▶ [Your objective]:
Include in the output exactly the lines from the opening of the data through the line containing "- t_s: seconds", and nothing more.

[Records from a dataset]
┌────────

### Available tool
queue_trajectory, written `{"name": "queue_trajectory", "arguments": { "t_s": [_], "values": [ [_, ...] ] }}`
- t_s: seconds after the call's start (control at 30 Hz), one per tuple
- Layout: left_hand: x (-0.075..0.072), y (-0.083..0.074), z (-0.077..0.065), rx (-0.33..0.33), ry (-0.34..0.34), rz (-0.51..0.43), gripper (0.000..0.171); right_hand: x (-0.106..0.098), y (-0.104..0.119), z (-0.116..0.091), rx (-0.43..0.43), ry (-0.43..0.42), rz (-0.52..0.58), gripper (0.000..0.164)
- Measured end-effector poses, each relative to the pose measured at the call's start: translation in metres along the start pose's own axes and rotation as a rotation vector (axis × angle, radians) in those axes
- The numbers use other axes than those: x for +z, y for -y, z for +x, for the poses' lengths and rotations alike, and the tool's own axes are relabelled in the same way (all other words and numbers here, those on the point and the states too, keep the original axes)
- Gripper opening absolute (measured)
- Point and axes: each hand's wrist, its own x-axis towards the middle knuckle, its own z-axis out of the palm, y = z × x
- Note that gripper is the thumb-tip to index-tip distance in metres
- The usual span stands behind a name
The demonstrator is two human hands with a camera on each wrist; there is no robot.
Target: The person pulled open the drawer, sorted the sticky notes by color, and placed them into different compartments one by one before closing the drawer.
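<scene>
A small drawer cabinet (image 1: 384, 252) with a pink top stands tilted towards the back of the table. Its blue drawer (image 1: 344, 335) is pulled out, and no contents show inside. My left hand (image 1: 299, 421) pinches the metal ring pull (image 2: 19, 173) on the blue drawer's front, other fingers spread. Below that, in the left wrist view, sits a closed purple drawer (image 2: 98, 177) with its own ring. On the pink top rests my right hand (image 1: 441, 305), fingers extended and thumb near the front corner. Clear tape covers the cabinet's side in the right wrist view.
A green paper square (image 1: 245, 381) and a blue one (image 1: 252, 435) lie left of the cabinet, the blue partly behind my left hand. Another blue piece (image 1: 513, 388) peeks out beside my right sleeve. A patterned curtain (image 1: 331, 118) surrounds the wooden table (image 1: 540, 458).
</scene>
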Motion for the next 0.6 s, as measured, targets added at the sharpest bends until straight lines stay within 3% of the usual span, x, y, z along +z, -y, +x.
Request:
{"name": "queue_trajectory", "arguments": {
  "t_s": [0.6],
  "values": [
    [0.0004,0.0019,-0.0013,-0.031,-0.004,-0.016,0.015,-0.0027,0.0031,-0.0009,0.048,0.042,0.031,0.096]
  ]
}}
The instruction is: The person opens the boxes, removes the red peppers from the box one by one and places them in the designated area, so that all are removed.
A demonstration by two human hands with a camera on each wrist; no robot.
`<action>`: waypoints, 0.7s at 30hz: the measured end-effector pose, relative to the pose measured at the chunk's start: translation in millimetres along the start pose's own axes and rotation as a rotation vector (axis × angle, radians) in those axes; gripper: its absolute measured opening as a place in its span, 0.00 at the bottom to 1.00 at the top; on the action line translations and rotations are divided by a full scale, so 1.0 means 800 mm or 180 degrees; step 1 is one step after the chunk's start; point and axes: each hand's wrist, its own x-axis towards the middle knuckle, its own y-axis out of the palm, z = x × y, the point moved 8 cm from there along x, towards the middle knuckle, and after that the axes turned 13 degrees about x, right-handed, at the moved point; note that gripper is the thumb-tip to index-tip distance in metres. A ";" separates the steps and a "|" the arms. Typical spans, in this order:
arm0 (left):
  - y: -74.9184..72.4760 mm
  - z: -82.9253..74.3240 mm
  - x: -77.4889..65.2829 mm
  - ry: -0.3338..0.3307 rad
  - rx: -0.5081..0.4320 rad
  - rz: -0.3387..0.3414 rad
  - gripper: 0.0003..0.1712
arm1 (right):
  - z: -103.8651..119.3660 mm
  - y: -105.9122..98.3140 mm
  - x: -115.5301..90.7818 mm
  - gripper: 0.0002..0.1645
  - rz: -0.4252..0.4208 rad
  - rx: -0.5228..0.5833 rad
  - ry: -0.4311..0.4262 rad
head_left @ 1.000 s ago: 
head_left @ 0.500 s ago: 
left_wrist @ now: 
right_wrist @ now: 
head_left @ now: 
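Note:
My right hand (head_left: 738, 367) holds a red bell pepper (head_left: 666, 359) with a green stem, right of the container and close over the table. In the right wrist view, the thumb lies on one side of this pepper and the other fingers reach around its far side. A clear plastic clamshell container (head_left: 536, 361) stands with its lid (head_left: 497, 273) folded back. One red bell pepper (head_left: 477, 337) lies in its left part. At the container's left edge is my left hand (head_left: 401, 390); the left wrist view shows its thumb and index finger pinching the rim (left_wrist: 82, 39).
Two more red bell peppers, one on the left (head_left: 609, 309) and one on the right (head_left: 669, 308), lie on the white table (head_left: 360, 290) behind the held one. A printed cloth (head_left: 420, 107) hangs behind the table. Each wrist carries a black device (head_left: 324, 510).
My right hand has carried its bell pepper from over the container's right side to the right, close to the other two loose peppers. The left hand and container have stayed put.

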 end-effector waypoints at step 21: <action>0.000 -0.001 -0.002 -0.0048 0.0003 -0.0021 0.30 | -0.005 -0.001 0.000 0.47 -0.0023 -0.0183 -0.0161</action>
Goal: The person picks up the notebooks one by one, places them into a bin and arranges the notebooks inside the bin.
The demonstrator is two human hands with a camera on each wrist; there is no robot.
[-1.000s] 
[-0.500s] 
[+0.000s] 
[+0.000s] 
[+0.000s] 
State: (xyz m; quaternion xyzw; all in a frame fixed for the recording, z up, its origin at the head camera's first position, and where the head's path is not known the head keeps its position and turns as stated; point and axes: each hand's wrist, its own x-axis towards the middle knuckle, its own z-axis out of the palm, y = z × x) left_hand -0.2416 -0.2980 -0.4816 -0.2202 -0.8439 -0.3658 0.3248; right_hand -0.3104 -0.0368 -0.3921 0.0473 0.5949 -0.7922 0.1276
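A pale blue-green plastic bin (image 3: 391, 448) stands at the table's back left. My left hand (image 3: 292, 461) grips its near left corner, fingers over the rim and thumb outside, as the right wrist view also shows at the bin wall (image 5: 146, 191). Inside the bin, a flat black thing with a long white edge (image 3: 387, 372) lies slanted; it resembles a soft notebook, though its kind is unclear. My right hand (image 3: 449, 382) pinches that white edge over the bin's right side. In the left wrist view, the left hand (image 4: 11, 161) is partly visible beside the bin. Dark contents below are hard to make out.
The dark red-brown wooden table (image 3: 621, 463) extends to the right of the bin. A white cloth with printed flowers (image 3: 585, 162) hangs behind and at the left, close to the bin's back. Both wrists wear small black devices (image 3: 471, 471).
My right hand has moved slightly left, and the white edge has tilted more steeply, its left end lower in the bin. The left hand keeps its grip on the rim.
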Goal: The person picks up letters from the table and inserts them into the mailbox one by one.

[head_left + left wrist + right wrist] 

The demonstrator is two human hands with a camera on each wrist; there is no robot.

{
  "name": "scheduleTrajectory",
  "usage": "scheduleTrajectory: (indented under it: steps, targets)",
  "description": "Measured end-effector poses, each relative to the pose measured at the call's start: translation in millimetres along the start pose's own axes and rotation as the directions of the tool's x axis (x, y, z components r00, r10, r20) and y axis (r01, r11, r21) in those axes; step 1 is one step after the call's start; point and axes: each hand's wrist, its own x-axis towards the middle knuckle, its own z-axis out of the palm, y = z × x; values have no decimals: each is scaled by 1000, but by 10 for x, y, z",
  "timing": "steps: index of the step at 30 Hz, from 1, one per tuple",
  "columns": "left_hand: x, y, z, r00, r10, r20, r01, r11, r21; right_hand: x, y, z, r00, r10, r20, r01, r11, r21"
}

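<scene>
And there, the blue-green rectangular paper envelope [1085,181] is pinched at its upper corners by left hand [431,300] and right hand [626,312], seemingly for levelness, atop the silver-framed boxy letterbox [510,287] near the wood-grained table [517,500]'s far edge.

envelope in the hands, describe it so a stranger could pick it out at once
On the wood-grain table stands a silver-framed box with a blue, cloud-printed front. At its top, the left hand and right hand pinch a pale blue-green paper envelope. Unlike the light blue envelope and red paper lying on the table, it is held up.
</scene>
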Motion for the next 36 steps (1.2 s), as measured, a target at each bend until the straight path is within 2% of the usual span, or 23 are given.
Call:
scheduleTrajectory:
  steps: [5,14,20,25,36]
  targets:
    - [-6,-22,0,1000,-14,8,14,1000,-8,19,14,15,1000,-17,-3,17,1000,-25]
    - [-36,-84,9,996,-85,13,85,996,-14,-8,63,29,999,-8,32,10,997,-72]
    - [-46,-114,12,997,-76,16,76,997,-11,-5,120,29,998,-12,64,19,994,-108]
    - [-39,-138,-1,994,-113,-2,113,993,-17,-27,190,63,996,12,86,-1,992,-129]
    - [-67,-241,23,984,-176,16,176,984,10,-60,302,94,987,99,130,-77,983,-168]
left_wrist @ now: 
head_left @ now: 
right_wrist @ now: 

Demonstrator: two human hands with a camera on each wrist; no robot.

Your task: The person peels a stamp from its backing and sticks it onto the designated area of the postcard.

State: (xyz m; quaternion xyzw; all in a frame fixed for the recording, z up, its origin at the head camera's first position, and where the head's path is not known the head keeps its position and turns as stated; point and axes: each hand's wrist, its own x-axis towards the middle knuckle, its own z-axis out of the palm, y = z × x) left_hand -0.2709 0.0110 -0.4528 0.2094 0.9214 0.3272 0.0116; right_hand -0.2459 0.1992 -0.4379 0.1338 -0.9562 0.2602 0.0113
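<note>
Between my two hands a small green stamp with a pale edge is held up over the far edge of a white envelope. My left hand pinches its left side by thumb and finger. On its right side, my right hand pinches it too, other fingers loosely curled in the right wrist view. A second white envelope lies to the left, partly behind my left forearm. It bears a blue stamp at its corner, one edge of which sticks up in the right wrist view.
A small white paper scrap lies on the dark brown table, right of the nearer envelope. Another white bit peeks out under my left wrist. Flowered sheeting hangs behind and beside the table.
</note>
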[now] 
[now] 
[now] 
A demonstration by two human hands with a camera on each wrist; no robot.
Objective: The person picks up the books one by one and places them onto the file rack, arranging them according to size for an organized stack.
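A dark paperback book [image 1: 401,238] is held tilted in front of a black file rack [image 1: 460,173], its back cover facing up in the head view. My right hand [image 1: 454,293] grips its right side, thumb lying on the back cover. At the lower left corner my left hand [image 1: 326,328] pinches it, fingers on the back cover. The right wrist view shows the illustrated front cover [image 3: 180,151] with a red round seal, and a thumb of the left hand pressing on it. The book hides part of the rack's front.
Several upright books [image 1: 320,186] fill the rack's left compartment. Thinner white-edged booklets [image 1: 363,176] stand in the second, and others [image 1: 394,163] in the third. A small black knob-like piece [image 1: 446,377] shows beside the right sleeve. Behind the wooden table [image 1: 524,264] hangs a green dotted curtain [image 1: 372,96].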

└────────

▶ [Exercise answer]:
### Available tool
queue_trajectory, written `{"name": "queue_trajectory", "arguments": { "t_s": [_], "values": [ [_, ...] ] }}`
- t_s: seconds after the call's start (control at 30 Hz), one per tuple

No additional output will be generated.